Data entries:

* * * * * * * * *

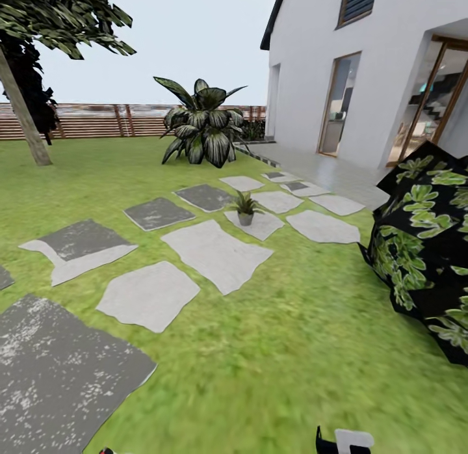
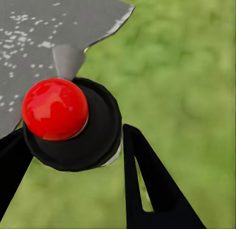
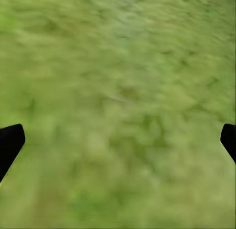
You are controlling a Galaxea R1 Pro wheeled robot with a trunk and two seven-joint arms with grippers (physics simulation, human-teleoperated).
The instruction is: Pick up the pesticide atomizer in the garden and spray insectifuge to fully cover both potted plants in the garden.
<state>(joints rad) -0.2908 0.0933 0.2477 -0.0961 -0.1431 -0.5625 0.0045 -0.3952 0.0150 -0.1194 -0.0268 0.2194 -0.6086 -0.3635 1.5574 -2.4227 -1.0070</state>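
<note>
The left gripper point(image 2: 73, 155) has its black fingers point(image 2: 152, 184) pinching the pesticide atomizer point(image 2: 73, 123), a dark round bottle with a shiny red ball on top. In the left wrist view the bottle sits between the two fingers, above the edge where a dark grey stepping stone point(image 2: 54, 22) meets the lawn point(image 2: 182, 81). A small red speck at the bottom edge of the head view point(image 1: 105, 451) may be the same red tip, though it is too small to be sure.

The right gripper point(image 3: 118, 140) hangs over plain grass, its fingers point(image 3: 10, 143) spread wide apart at the two sides of the right wrist view, with nothing between them.

Out ahead in the head view, one potted plant point(image 1: 245, 210) stands in a small grey pot on a pale stepping stone point(image 1: 255, 225) near the middle of the path. Behind it grows a big broad-leaved shrub point(image 1: 203, 125), with a brown slatted fence point(image 1: 97, 120) further back. A tree trunk point(image 1: 23, 112) rises on the left, a white house point(image 1: 364, 70) stands on the right, and a dark leafy bush point(image 1: 426, 246) sits close on the right.
</note>
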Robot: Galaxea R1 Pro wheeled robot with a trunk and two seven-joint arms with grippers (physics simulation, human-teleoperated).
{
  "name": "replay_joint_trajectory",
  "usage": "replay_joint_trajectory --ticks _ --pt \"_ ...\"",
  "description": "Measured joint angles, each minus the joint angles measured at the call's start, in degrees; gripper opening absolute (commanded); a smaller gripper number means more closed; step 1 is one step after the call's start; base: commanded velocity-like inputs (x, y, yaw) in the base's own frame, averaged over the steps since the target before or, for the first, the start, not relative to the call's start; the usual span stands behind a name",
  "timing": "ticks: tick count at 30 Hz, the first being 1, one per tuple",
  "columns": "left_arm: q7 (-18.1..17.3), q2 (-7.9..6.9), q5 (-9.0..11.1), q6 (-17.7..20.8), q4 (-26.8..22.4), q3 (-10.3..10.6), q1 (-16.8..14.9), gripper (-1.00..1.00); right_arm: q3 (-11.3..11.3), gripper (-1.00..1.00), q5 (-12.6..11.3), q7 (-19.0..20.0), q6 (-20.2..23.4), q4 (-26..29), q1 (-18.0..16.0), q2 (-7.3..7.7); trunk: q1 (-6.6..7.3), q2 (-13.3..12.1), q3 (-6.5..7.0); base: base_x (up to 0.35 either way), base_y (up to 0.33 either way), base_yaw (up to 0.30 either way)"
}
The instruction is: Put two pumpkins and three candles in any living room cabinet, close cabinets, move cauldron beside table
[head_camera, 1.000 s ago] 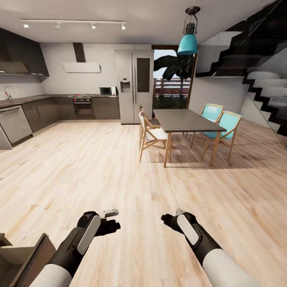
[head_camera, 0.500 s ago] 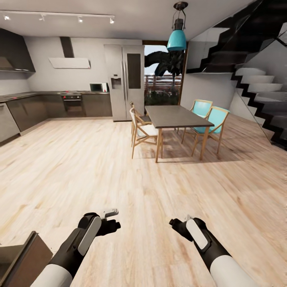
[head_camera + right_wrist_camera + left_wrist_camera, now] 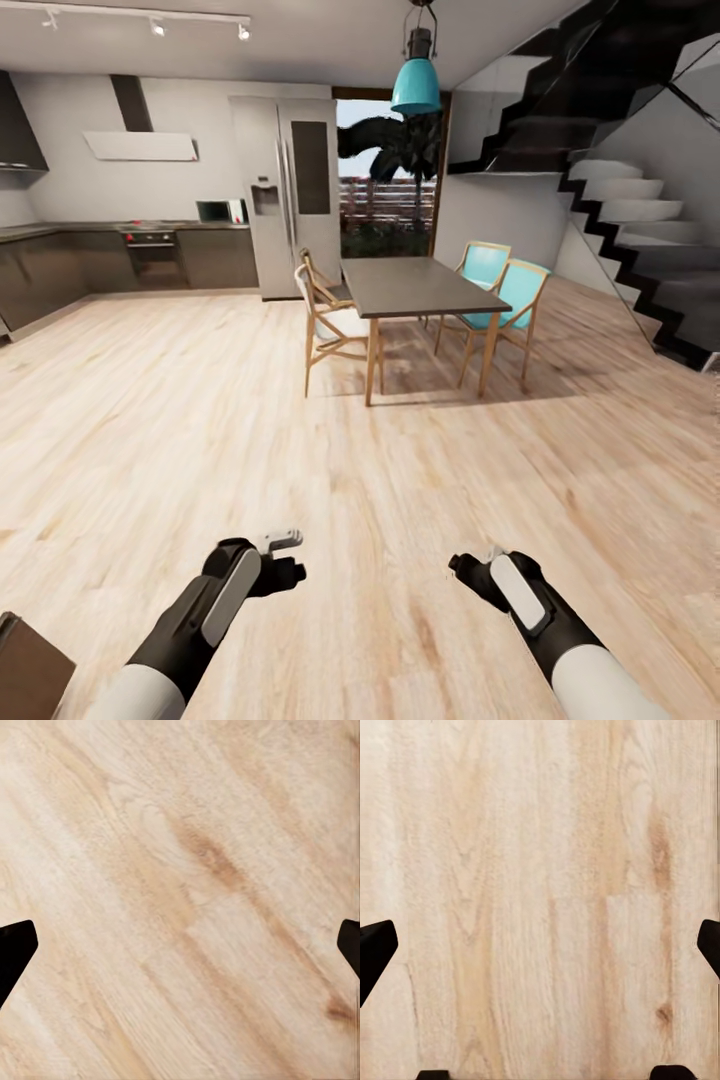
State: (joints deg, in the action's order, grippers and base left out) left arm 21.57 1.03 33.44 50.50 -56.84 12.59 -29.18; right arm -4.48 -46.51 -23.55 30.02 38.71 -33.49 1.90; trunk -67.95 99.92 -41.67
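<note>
Facing: an open kitchen and dining area across a light wood plank floor
Left gripper: held low over the floor at the near left of the head view; in the left wrist view its dark fingertips sit at opposite edges with bare planks between, so the jaws stand open and hold nothing
Right gripper: held low over the floor at the near right, apart from the left one; the right wrist view shows the same wide gap over floor grain, jaws open and empty
Cabinet: a dark-brown wooden corner at the bottom left edge of the head view, just beside the left arm; whether it is open or shut cannot be told
Dining table: grey top on wooden legs, mid-room, well apart from both grippers
Chairs: two teal ones on its far right side, pale wooden ones on its left
Fridge: tall, steel, against the back wall
Pendant lamp: teal, hanging above the table
Staircase: black and white, rising at the right
</note>
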Motion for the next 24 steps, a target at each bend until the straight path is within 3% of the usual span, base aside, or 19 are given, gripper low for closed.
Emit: replay_joint_trajectory --ticks 16,24 --pt "0.0 0.02 0.0 -0.1 0.1 0.9 0.0 1.0 0.5 1.0 0.3 -0.1 -0.4 -1.6 1.4 -0.05 0.0 0.0 -0.09 0.131 -0.314 -0.002" --pt "0.0 0.02 0.0 0.0 0.1 0.9 0.0 1.0 0.5 1.0 0.4 -0.2 0.0 -2.2 1.4 -0.13 0.0 0.0 -0.09 0.017 -0.33 0.0"
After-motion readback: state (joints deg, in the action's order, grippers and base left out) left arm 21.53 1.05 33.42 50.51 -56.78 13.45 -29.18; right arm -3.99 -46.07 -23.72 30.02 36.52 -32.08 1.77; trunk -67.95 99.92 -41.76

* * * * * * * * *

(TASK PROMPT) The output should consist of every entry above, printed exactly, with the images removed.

(WRITTEN ANSWER)
You are controlling a Galaxea R1 Pro wheeled robot with a trunk and two seven-joint arms with grippers (physics simulation, human-teleoperated).
The instruction is: Pick up the pesticide atomizer in the garden and spray insectifuge to fully cover both potted plants in the garden.
<state>(joints rad) -0.2908 0.0933 0.2477 -0.0961 -0.1431 -0.5625 0.0045 -0.3952 0.0150 -0.1194 -0.0268 0.2194 -0.6086 -0.3635 1.5574 -2.4227 -1.0070</state>
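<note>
The left gripper point(image 2: 73, 155) has its black fingers point(image 2: 152, 184) pinching the pesticide atomizer point(image 2: 73, 123), a dark round bottle with a shiny red ball on top. In the left wrist view the bottle sits between the two fingers, above the edge where a dark grey stepping stone point(image 2: 54, 22) meets the lawn point(image 2: 182, 81). A small red speck at the bottom edge of the head view point(image 1: 105, 451) may be the same red tip, though it is too small to be sure.

The right gripper point(image 3: 118, 140) hangs over plain grass, its fingers point(image 3: 10, 143) spread wide apart at the two sides of the right wrist view, with nothing between them.

Out ahead in the head view, one potted plant point(image 1: 245, 210) stands in a small grey pot on a pale stepping stone point(image 1: 255, 225) near the middle of the path. Behind it grows a big broad-leaved shrub point(image 1: 203, 125), with a brown slatted fence point(image 1: 97, 120) further back. A tree trunk point(image 1: 23, 112) rises on the left, a white house point(image 1: 364, 70) stands on the right, and a dark leafy bush point(image 1: 426, 246) sits close on the right.
</note>
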Robot: Galaxea R1 Pro wheeled robot with a trunk and two seven-joint arms with grippers (physics simulation, human-teleoperated).
{
  "name": "replay_joint_trajectory",
  "usage": "replay_joint_trajectory --ticks _ --pt \"_ ...\"",
  "description": "Measured joint angles, each minus the joint angles measured at the call's start, in degrees; gripper opening absolute (commanded); a smaller gripper number means more closed; step 1 is one step after the call's start; base: commanded velocity-like inputs (x, y, yaw) in the base's own frame, averaged over the steps since the target before or, for the first, the start, not relative to the call's start; the usual span stands behind a name",
  "timing": "ticks: tick count at 30 Hz, the first being 1, one per tuple",
  "columns": "left_arm: q7 (-18.1..17.3), q2 (-7.9..6.9), q5 (-9.0..11.1), q6 (-17.7..20.8), q4 (-26.8..22.4), q3 (-10.3..10.6), q1 (-16.8..14.9), gripper (-1.00..1.00); right_arm: q3 (-11.3..11.3), gripper (-1.00..1.00), q5 (-12.6..11.3), q7 (-19.0..20.0), q6 (-20.2..23.4), q4 (-26..29), q1 (-18.0..16.0), q2 (-7.3..7.7); trunk: q1 (-6.6..7.3), q2 (-13.3..12.1), q3 (-6.5..7.0); base: base_x (up to 0.35 either way), base_y (up to 0.33 either way), base_yaw (up to 0.30 either way)"
}
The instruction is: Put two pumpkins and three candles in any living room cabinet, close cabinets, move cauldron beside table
[head_camera, 1.000 s ago] 
[head_camera, 0.500 s ago] 
[head_camera + right_wrist_camera + left_wrist_camera, now] 
State: (joints deg, in the action's order, grippers and base left out) left arm 21.57 1.03 33.44 50.50 -56.84 12.59 -29.18; right arm -4.48 -46.51 -23.55 30.02 38.71 -33.49 1.90; trunk -67.95 99.92 -41.67
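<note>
Facing: an open kitchen and dining area across a light wood plank floor
Left gripper: held low over the floor at the near left of the head view; in the left wrist view its dark fingertips sit at opposite edges with bare planks between, so the jaws stand open and hold nothing
Right gripper: held low over the floor at the near right, apart from the left one; the right wrist view shows the same wide gap over floor grain, jaws open and empty
Cabinet: a dark-brown wooden corner at the bottom left edge of the head view, just beside the left arm; whether it is open or shut cannot be told
Dining table: grey top on wooden legs, mid-room, well apart from both grippers
Chairs: two teal ones on its far right side, pale wooden ones on its left
Fridge: tall, steel, against the back wall
Pendant lamp: teal, hanging above the table
Staircase: black and white, rising at the right
</note>
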Motion for the next 24 steps, a target at each bend until the straight path is within 3% of the usual span, base aside, or 19 are given, gripper low for closed.
Emit: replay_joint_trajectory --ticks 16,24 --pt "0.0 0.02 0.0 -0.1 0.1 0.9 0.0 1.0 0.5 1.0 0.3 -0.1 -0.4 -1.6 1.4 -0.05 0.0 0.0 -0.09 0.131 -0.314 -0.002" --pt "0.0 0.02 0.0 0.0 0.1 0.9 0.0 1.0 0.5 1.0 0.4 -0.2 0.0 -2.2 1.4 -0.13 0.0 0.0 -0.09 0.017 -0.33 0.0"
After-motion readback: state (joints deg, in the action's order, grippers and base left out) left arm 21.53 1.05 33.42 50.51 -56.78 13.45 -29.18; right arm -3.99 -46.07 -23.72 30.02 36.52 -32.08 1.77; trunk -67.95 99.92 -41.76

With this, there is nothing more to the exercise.